<<<<

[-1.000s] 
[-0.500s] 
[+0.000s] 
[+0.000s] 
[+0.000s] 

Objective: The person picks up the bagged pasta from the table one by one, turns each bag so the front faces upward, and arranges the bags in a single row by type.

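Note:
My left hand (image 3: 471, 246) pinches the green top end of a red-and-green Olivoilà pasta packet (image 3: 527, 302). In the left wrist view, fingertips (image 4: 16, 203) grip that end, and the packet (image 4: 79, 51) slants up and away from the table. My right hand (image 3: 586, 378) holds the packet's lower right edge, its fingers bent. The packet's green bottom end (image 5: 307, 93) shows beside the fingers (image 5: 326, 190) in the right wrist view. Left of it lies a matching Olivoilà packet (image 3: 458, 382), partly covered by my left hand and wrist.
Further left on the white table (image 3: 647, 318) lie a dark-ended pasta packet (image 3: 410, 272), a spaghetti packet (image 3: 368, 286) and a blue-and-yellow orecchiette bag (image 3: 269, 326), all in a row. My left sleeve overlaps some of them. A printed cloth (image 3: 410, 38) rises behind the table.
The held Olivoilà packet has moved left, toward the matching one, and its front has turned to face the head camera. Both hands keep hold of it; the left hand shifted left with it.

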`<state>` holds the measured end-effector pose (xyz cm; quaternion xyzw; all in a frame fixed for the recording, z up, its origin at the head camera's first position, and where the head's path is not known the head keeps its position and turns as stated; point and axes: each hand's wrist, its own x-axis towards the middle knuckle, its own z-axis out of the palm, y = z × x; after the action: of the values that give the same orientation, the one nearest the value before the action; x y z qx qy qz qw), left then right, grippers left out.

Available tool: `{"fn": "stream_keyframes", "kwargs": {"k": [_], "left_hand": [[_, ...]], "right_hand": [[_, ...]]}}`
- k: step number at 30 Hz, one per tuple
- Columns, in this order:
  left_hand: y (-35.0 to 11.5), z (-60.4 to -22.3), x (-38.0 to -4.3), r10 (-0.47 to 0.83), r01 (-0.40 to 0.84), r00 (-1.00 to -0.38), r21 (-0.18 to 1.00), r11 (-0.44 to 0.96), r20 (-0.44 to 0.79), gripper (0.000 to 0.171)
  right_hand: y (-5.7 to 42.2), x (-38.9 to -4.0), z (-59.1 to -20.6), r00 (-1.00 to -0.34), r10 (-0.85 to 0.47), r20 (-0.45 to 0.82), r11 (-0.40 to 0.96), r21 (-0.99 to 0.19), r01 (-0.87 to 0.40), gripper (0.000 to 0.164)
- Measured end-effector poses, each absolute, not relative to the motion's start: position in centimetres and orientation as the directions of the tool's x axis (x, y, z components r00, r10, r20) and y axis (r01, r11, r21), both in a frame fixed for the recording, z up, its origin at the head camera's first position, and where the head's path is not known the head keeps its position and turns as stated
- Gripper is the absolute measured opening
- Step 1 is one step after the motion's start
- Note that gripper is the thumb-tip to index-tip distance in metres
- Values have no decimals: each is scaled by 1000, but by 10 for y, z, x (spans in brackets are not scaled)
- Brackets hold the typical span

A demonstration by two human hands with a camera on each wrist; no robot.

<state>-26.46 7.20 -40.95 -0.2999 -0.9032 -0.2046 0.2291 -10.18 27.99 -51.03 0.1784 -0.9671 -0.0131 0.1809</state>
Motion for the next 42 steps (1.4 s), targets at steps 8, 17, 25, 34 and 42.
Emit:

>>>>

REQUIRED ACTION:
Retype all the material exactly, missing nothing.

EXERCISE RESULT:
[-1.000s] 
[-0.500s] 
[+0.000s] 
[+0.000s] 
[+0.000s] 

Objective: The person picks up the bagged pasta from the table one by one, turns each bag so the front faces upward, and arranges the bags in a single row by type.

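Note:
My left hand (image 3: 471, 246) pinches the green top end of a red-and-green Olivoilà pasta packet (image 3: 527, 302). In the left wrist view, fingertips (image 4: 16, 203) grip that end, and the packet (image 4: 79, 51) slants up and away from the table. My right hand (image 3: 586, 378) holds the packet's lower right edge, its fingers bent. The packet's green bottom end (image 5: 307, 93) shows beside the fingers (image 5: 326, 190) in the right wrist view. Left of it lies a matching Olivoilà packet (image 3: 458, 382), partly covered by my left hand and wrist.
Further left on the white table (image 3: 647, 318) lie a dark-ended pasta packet (image 3: 410, 272), a spaghetti packet (image 3: 368, 286) and a blue-and-yellow orecchiette bag (image 3: 269, 326), all in a row. My left sleeve overlaps some of them. A printed cloth (image 3: 410, 38) rises behind the table.
The held Olivoilà packet has moved left, toward the matching one, and its front has turned to face the head camera. Both hands keep hold of it; the left hand shifted left with it.
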
`<state>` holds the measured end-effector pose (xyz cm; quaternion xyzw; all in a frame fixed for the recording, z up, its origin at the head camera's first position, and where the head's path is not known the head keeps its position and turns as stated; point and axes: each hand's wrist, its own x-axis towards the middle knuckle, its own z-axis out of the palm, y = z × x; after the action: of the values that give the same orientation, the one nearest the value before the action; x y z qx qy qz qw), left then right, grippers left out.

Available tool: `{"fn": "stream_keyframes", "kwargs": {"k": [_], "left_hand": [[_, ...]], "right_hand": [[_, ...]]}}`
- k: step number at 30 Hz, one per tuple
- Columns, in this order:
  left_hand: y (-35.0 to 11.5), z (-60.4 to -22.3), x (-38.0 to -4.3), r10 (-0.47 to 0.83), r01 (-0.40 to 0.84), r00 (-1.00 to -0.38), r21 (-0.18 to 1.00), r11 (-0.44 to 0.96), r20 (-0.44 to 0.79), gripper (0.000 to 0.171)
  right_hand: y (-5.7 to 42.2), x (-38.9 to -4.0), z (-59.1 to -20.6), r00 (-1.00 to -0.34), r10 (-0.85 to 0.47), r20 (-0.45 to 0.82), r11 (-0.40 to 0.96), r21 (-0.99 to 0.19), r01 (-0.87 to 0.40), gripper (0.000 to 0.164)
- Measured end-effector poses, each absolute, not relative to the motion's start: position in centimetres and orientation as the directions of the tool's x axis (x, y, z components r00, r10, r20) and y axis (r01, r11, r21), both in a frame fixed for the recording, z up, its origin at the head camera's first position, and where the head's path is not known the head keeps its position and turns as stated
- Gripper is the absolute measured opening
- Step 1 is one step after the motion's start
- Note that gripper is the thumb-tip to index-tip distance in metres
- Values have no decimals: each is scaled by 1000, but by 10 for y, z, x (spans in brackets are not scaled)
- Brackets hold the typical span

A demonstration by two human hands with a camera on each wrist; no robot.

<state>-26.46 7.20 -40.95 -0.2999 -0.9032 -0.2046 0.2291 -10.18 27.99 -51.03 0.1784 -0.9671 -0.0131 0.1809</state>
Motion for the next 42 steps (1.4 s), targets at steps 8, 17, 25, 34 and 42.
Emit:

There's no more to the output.